Впервые в жизни он не устрашился мертвого. Не было страха и перед дальнейшей судьбой, только тщетное старание что-то запомнить, обязательно запомнить, а почему обязательно и что именно запомнить, так до конца и не мог уяснить.
С остановившимися, незрячими глазами Виктор рыл финкой могилу. Он рыл, а вода набиралась в мелком углублении, и он ударял финкой под водой, резал корни, жесткие, как проволока, выгребал потерявшими чувствительность распухшими пальцами мокрые комья земли. И все это делал, как во сне, ничему не удивляясь, ни о чем не думая, ничего не желая.

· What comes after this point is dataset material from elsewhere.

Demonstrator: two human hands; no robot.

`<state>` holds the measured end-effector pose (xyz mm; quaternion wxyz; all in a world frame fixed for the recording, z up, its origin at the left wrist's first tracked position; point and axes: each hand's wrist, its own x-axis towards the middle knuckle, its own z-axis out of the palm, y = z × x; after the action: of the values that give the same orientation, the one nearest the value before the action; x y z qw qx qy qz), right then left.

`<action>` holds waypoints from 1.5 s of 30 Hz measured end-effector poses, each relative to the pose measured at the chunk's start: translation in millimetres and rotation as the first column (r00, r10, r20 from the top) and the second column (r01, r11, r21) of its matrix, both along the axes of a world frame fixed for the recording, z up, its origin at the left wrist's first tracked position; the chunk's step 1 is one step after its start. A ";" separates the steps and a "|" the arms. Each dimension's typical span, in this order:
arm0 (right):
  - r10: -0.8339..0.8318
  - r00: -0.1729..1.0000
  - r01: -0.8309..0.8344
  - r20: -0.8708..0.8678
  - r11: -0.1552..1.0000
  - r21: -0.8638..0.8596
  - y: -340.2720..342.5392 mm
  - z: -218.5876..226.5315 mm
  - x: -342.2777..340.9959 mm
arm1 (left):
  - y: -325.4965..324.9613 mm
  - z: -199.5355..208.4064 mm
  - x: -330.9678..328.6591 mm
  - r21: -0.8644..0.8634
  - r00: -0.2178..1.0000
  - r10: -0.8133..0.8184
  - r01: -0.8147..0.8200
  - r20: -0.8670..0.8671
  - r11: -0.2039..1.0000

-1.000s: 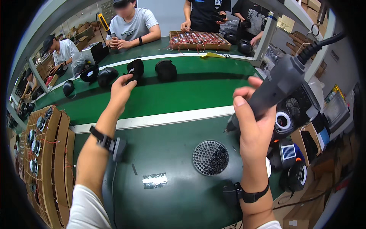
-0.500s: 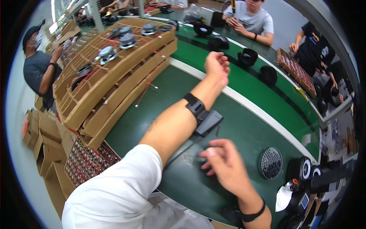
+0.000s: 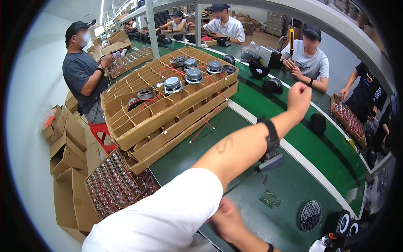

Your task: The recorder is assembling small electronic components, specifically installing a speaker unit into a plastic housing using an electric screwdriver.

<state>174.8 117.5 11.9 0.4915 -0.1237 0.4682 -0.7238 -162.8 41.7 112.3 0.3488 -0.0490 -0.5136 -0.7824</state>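
Observation:
My left arm, in a white sleeve, stretches across the bench to the green conveyor belt (image 3: 289, 122). The left hand (image 3: 299, 95) is over the belt with its fingers curled closed; whatever they hold, if anything, is hidden. Black rounded shells (image 3: 273, 85) stand on the belt to its left, and another shell (image 3: 317, 124) is to its right, nearer me. Low beside the left sleeve is my right hand (image 3: 228, 220), its fingers mostly hidden behind that arm. Under the left wrist strap (image 3: 270, 136) shows a dark grey wedge-shaped thing (image 3: 272, 162) with a thin dark cable or rod.
Stacked cardboard divider trays (image 3: 168, 122) with grey round speakers (image 3: 172, 85) and red wires fill the left. A box of small wired parts (image 3: 119, 180) lies below them. A round dish of black bits (image 3: 310, 216) sits at right. Co-workers (image 3: 308, 63) stand or sit beyond the belt.
My left hand has reached farther out, and its fingers have curled in. My right hand has drawn back toward the left sleeve. The view has shifted, showing more of the far side.

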 end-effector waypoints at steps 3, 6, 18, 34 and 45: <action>0.514 0.711 -0.409 -0.479 0.857 0.314 -21.0 -10.6 24.8 | -28.1 40.4 -21.9 -0.183 0.981 0.152 -0.173 -0.120 0.968; 0.232 0.529 -0.312 -0.816 0.948 0.068 -35.3 -15.0 25.0 | -4.8 65.9 -20.7 -0.252 0.977 0.142 -0.180 -0.162 0.951; -0.459 0.834 0.484 -0.306 0.875 0.008 34.3 20.1 -90.1 | -19.2 57.2 16.5 -0.422 0.980 -0.198 0.166 -0.033 0.891; -0.371 0.835 0.454 -0.407 0.882 0.128 21.9 -3.3 -110.0 | 2.8 -43.2 54.9 0.328 0.983 -0.183 0.161 0.035 0.931; -0.490 0.767 0.572 -0.415 0.815 0.094 18.7 10.6 -98.6 | 8.3 -61.5 61.3 -0.647 0.781 0.283 -0.621 -0.557 0.441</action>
<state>76.2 136.3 22.5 0.1777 -0.0663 0.6437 -0.7414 -101.5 50.0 50.8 0.5763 -0.2045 -0.7275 -0.3111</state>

Ему помогал немец молча и старательно.
Они часто отдыхали, лежа возле ямы.
Вырыв могилу, Виктор постоял на коленях перед Генкой, еще на что-то надеясь, еще сопротивляясь сознанию, что Генки нет и не будет больше. Он смотрел на мертвенно-белое, с заострившимися чертами, будто вырезанное из куска светлой жести, лицо друга, на бескровные, застывшие в скорбной складке губы, на восковой нос и вдруг заметил у Генки усы. Белесый пушок, который носил Генка на верхней губе, стал жестким и чуть рыжеватым, и теперь на мертвом лице явственно выделялись усы.
С мучительной нежностью Виктор поправил светлый Генкин чуб, провел рукой по щекам и содрогнулся, ощутив стылость тела, идущую откуда-то изнутри Генки. И тут только осознал до конца, что Генка ушел совсем, и задохнулся от боли и отчаяния, и застонал, обхватив голову руками…
Они положили Генку в яму, Виктор накрыл ему лицо бескозыркой. Засыпали сначала мхом, потом сырыми комьями торфяника. Могильный холмик обложили дерном и завалили камнями, чтобы до трупа не добрались песцы.
Виктор вставил последний магазин в автомат, немец настороженно замер. Виктор поднял оружие, и сухая очередь распорола застоявшуюся тишину и тягостным эхом ударила в сердце.
Отдав последнюю воинскую честь другу, Виктор нарвал ярких маков и положил букет сверху. Долго неподвижно сидел у могилы.
Еще недавно они вместе служили на посту, и Генка жил, смеялся… Еще утром он был рядом, а теперь вот его нет. Совсем нет. И не будет НИКОГДА.
НИКОГДА Генка не будет рассказывать о мушкетерах и капитане Немо — эти две книги он обожал и мог почти наизусть пересказывать целые главы. НИКОГДА не будет рисовать, сидеть часами и смотреть на закат. НИКОГДА после отбоя Генка не подсунется поближе и не скажет шепотом: «Домой так хочется! Помнишь, какие шанежки мама пекла?»
Виктор вспомнил мать и отца своего друга, подумал, как он теперь напишет им? Что скажет, когда вернется домой?
Тогда, на вокзале, Наталья Николаевна все просила Виктора приглядывать за сыном, а отец его, почему-то считая Виктора опытнее и рассудительнее, тоже наказывал, кивая на Генку: «Ты его из поля зрения не выпускай, а то у него одно художество в голове».
Генка смущался, слыша такие разговоры, недовольно сопел, сутулился и глядел на привокзальную площадь. Виктор знал, что он ждет Иру. Но она так и не пришла тогда, и только потом, уже на Севере, узнали они, что ее не пустила мать. Так и не простилась она с Генкой.
А теперь вот…
Виктор застонал от горя. Поднял глаза от могильного холмика и вновь увидел бескрайнюю тундру, топкий низкий берег, который сливался с холодным морем.
Неподалеку, на камне, устало сидел немец.
«Что же делать?» — тоскливо задавал себе вопрос Виктор и не находил ответа. Каменная тяжесть давила плечи, тягучей болью ныло сердце.
Что он теперь скажет Генкиной матери, доброй тихой Наталье Николаевне, великой мастерице печь шанежки, которыми всегда угощала ребят?
Тогда, на вокзале, она стояла рядышком с матерью Виктора, и они очень походили друг на друга: обе маленькие, обе сухонькие, с проблесками седины на висках. Они все наказывали им тогда, чтобы берегли себя, чтобы не простудились и чтобы не стащили у них в пути продукты, одежду, деньги.